WHAT IS BEING ASKED: When the line containing "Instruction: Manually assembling" is found in the data below, copy it and each line after it through the line containing "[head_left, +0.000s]", exactly and with no others.
*** Opening GIVEN MATERIAL ***
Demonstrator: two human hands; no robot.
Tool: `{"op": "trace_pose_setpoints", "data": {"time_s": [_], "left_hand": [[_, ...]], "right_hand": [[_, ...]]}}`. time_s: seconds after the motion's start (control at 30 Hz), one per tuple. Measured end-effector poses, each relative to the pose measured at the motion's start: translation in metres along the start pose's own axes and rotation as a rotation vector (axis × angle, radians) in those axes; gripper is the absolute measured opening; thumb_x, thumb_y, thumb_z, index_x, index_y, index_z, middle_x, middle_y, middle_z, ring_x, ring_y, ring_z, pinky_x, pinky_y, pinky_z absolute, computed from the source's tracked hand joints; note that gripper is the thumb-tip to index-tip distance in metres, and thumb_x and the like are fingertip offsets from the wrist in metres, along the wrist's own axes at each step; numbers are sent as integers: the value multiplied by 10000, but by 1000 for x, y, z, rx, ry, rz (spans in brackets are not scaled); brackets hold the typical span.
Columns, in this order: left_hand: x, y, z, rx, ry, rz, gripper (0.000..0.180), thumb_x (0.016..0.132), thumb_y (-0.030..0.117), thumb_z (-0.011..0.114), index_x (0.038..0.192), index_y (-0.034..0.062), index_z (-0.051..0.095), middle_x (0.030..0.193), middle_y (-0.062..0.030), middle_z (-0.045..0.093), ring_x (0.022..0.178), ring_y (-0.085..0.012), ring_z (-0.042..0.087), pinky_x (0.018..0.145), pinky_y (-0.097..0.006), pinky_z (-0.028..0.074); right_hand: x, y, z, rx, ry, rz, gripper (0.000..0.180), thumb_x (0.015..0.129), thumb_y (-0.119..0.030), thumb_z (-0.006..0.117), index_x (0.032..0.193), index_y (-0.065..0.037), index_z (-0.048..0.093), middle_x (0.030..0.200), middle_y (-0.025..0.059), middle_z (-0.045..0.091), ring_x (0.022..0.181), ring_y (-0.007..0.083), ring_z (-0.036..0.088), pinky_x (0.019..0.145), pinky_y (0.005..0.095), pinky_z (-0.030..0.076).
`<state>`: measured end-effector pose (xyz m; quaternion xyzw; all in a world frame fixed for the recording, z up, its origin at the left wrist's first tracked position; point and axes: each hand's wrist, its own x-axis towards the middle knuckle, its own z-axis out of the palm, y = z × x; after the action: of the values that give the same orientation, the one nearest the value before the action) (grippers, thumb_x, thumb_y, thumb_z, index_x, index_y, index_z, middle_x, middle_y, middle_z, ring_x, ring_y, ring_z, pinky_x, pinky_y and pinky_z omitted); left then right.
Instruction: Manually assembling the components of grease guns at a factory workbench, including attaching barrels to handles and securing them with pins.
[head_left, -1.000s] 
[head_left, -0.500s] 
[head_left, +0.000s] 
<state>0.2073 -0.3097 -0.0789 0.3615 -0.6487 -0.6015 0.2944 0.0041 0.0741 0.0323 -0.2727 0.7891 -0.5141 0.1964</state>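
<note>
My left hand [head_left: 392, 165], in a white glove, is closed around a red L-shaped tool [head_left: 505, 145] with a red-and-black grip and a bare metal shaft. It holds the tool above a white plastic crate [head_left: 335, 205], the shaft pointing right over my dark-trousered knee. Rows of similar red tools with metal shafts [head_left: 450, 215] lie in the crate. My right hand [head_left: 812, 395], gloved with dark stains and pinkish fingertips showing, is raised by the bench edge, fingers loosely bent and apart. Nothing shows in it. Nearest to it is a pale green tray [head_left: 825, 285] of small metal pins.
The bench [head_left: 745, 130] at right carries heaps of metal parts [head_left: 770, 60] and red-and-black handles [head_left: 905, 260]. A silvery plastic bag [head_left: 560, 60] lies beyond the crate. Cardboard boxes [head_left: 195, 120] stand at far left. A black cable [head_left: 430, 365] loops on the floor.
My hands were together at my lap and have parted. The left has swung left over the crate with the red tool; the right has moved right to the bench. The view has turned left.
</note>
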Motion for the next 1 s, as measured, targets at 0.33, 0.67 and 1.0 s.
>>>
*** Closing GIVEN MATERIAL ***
REPLY TO THE TASK:
Instruction: Manually assembling the components of grease guns at a factory workbench, including attaching barrels to handles and securing them with pins.
[head_left, -1.000s] 
[head_left, -0.500s] 
[head_left, +0.000s] 

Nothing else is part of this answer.